Count the lines in the material below that contain the word "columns" and give the number alone.

-- -- --

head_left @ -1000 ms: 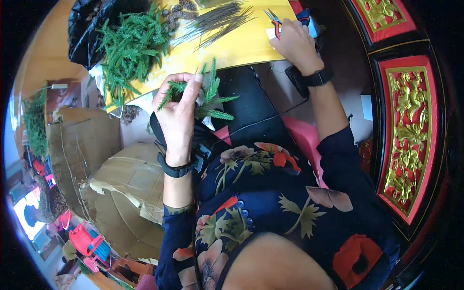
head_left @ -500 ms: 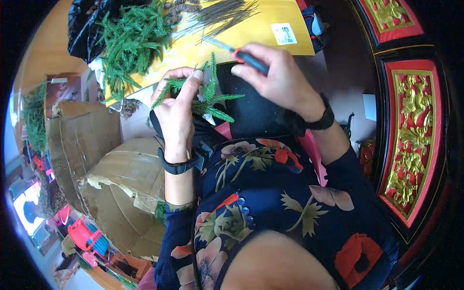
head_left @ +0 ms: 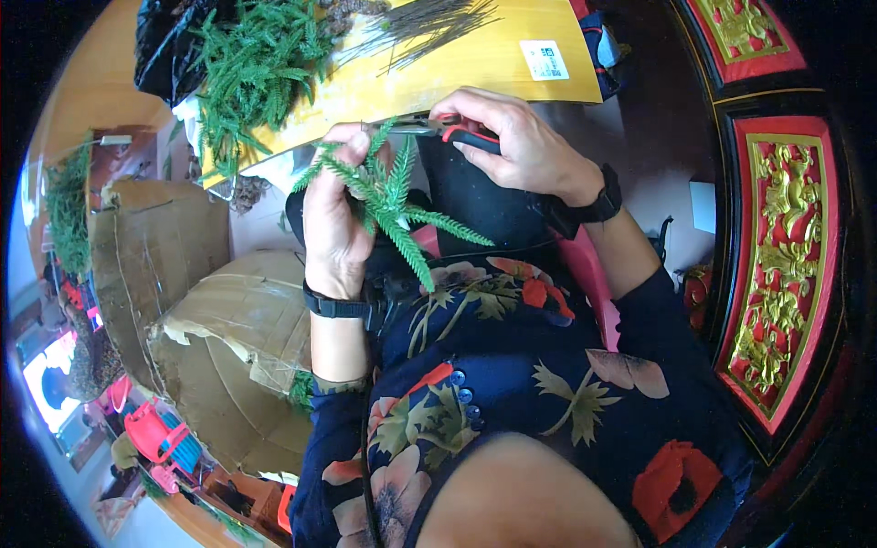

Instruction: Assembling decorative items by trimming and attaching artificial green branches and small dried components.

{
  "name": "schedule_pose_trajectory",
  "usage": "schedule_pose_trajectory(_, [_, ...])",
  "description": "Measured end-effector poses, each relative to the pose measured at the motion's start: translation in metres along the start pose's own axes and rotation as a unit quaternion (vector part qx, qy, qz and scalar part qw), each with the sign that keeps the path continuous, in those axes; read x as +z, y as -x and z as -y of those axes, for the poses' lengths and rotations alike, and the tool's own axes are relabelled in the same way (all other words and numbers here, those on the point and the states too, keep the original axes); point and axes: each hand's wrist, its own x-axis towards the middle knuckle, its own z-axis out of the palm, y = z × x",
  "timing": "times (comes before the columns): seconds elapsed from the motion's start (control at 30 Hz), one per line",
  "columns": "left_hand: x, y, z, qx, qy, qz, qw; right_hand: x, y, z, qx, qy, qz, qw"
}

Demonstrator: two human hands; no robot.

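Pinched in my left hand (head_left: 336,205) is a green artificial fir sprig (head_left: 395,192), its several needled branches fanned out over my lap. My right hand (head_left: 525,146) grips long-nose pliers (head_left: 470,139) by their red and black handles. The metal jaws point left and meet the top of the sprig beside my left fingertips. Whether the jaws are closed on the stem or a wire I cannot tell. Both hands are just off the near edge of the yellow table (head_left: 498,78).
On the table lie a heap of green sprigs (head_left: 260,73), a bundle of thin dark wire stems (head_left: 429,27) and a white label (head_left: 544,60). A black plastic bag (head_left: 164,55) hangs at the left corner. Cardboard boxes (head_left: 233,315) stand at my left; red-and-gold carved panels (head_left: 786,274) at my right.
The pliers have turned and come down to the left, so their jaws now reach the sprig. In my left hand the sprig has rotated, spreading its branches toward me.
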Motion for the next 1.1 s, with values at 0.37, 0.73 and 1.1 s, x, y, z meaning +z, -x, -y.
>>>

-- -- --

EXERCISE SOLUTION:
2